當初外出求糧的師兄弟是否還有其他活人,無名無從得知,他們或許死了,或許入了俗世,或者早就忘了自己來自哪里。
當初火燒問天觀的難民還有多少人活著,那一夜到底發生了什么,根本拼湊不出事件的真相。
就在林川思索那兩個小乞丐,殺人嫁禍的目的是什么時,地牢的大門被由外推開,李知縣帶著捕頭衙役走了下來。
很快,兩名牢頭打開了幾間房的牢門,將五名走四方馬戲團的賊人帶了出來,一字排開,站定在了李知縣的面前。
那些牢頭手里拿著皮鞭躍躍欲試,而一名捕頭,四名衙役則是壓著刀柄,謹防犯人狗急跳墻。
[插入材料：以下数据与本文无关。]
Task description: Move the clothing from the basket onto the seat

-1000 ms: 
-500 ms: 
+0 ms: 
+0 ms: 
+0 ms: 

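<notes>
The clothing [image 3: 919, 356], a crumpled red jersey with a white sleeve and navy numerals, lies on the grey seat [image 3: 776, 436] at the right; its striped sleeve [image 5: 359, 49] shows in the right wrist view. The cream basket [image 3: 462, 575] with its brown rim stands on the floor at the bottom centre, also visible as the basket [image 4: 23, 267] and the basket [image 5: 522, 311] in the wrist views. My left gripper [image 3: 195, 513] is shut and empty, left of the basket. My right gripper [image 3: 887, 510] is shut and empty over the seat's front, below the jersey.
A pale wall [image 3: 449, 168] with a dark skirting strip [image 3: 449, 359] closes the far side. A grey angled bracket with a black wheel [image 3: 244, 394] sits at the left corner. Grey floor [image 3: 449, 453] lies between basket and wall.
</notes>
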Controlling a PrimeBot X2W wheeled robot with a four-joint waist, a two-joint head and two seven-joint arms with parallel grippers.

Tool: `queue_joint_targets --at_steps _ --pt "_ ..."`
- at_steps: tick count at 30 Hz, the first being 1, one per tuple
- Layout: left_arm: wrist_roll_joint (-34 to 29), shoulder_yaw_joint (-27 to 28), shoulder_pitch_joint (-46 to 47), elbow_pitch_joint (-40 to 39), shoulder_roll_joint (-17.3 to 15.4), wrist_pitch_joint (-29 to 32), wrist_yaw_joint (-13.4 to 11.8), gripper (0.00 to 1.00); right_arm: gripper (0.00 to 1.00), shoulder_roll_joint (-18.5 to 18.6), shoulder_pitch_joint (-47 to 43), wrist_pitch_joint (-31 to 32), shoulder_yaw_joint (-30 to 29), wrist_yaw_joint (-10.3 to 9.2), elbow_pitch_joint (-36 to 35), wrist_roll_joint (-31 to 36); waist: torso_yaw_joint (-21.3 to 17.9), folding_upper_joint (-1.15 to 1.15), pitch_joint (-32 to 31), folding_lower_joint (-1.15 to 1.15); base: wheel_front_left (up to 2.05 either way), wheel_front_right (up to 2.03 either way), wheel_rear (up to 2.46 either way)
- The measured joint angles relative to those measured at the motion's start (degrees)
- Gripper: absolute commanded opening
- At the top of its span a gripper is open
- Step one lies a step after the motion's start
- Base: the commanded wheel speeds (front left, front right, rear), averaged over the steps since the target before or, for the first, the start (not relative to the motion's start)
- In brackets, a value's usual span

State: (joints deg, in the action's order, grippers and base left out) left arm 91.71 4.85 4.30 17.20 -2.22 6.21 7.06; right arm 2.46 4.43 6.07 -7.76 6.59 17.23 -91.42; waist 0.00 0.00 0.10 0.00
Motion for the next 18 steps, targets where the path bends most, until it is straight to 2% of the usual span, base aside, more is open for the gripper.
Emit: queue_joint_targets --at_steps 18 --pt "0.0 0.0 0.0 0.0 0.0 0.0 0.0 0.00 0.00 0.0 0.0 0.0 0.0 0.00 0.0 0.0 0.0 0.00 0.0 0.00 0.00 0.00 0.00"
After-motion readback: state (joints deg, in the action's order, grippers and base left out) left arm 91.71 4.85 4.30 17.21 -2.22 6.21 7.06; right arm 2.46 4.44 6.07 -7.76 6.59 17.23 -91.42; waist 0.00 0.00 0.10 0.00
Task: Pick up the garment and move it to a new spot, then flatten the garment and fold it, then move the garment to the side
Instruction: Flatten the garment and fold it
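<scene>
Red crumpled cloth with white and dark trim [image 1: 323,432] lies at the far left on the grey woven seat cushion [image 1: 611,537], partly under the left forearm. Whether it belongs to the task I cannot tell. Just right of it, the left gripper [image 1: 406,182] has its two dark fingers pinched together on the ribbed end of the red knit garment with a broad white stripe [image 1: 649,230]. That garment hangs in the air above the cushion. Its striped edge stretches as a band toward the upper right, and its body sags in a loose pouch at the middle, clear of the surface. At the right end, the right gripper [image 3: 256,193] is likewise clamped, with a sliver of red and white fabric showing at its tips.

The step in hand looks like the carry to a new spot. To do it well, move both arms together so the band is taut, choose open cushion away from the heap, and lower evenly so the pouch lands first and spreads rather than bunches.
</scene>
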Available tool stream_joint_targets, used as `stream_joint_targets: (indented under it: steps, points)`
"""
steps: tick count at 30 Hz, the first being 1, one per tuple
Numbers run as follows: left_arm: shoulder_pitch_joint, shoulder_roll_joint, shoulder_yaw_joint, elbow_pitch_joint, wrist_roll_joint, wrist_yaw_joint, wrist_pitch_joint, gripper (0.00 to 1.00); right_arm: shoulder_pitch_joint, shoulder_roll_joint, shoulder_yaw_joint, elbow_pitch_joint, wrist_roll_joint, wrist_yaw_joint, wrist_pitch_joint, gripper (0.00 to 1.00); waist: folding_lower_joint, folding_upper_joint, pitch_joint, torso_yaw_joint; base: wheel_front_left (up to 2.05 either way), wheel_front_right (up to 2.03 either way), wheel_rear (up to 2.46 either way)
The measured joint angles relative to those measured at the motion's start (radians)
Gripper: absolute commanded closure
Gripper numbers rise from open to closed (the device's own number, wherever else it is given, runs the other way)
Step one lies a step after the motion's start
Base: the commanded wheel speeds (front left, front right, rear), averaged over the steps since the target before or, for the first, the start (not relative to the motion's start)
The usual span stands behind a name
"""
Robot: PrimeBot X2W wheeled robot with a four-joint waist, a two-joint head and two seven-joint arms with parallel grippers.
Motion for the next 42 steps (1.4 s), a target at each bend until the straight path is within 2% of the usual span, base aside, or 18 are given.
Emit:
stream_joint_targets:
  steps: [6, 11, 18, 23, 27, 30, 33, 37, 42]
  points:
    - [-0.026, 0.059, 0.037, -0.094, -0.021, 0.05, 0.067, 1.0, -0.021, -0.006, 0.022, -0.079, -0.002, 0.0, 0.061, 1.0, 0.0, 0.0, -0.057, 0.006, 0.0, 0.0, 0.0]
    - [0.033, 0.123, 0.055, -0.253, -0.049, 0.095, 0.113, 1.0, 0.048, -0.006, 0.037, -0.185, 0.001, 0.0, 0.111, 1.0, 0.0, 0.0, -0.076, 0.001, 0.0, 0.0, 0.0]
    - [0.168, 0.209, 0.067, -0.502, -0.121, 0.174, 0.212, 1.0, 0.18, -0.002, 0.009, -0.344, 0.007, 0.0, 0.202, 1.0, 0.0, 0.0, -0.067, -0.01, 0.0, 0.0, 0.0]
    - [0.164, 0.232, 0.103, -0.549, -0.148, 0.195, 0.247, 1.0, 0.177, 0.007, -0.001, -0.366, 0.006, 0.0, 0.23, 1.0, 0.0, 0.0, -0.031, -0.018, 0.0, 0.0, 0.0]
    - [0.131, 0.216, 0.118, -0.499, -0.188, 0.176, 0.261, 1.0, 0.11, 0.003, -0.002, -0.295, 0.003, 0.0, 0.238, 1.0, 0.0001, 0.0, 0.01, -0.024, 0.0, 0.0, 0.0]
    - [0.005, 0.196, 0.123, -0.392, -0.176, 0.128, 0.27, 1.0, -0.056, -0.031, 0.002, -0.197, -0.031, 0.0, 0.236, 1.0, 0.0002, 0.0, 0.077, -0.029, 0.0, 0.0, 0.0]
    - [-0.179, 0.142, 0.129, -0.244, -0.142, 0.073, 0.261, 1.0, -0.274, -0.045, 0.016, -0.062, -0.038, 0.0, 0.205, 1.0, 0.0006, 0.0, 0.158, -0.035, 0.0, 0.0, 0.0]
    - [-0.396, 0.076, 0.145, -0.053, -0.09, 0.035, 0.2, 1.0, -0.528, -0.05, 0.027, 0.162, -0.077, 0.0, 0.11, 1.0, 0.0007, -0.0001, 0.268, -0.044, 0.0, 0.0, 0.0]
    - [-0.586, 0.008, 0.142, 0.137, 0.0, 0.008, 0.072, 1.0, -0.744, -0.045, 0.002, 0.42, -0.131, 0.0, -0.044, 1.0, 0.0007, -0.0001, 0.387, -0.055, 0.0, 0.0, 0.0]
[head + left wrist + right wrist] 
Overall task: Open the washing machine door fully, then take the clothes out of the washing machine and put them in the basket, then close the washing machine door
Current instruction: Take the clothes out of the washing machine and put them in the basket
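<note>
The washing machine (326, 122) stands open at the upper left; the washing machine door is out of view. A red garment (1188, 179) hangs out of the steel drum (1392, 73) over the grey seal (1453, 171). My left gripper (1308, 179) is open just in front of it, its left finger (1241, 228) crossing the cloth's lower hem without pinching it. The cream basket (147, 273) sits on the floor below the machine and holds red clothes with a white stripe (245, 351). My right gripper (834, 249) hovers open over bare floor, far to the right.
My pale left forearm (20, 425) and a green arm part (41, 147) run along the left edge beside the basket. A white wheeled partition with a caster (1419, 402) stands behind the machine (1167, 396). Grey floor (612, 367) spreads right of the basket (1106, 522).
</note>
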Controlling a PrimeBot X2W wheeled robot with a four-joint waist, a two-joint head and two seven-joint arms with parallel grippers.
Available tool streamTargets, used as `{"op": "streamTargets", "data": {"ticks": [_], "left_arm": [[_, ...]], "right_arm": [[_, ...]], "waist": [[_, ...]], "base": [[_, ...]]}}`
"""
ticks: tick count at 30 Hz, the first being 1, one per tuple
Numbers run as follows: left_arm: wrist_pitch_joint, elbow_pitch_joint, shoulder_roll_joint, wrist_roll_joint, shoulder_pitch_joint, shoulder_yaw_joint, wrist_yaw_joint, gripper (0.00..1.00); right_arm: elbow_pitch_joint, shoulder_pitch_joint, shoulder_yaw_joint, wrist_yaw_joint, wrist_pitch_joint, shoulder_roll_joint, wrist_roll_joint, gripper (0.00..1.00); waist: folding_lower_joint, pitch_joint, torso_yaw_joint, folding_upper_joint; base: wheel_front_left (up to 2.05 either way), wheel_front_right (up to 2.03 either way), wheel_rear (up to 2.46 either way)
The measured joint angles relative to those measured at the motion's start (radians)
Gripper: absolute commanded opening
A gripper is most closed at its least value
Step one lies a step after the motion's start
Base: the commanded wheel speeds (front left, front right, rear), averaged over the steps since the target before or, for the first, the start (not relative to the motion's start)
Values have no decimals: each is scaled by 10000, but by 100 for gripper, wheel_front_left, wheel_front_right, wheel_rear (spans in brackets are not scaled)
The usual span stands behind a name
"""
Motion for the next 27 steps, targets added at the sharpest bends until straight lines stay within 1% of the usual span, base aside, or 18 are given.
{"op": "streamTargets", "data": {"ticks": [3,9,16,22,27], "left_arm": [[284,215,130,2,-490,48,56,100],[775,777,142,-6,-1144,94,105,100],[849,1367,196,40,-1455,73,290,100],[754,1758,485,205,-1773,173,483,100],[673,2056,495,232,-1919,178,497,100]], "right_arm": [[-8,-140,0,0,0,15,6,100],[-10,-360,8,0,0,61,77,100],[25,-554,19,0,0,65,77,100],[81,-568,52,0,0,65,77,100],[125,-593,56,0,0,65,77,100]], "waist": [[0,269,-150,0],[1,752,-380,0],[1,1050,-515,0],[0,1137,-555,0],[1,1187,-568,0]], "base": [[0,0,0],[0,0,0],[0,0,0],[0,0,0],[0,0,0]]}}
“這是從你們馬車上找到的,可別說本官栽贓陷害。”李知縣一來就掏出了那二兩帶血的碎銀,擺在了桌面上,嘆息道,“說吧,嶧城外那三十幾口鄉民,是不是你們殺的?”
“我說不是我們干的,你信嗎?”林川反問道。
“認與不認都不重要,等本官審問之后,嶧城知縣自會派人前來,押解你們回去受審。這么大的案子,山東按察使司都會前去一統督辦,不出意外,秋后問斬,明年的墳頭草就可以拿來喂馬了。”李知縣輕描淡述說著幾個人的未來,“如果你們背后真有貴人,最好現在就給露出來,否則別說本官也保不了你們。”
“你怎么確定我們不是江湖賣藝人?”林川對眼前的7品老知縣來了興趣。
“江湖藝人?走南闖北的江湖藝人,哪一個不懂躲事避禍的道理?你們倒好,沒苦硬吃,沒禍硬闖,北莊三大當家把你們當貴賓接待,你們卻非挑著三家不合。你們是真覺得他們就是普通的地頭蛇?不敢殺人怎么的?”李知縣說話已經很是客氣,那意思基本就是在罵“大傻春”。
“正所謂路見不平拔刀相助,不行嗎?”朱棣也是添油加醋道。
“呵呵,老班主你們是演大戲的,還真把大戲當真了不成?這生而為人,誰有平路可走?窮人家的孩子打娘胎出來就是小牛馬,那官宦之家的子嗣,就是可以為所欲為。
我都聽他們說了,你們故意搞事,就是看不慣那三家欺壓難民,你還真拿自己當菩薩了?”李知縣質問道。
“你好歹也是一方父母官,難民都被欺負成這樣了,你也不管管他們?”蕭何也是出面怒斥。
“管?怎么管?山東從永樂元年開始,哪一年不多出幾十上百萬的災民來?我一方知縣,區區七品官,管得過來嗎?不怕告訴你們,李某我為官十余載,上對得起天地良心,下對得起鄉民百姓。
別看鎮外駐扎了萬余難民,哪怕是被做牛做馬,本官也沒有讓他們餓死街頭,禍亂鄉里。”李知縣這話說得腰板挺直了。
“那魯地救難會到底是什么個意思,為何從未聽過?”林川再次發問。
“大膽!到底是本官在審你們,還是你們在審本官!”李知縣雖好說話,但為官也有幾分火氣,生氣的一巴掌拍在了身旁的八仙桌上,用了些力道,痛的鯰魚須都抖了抖。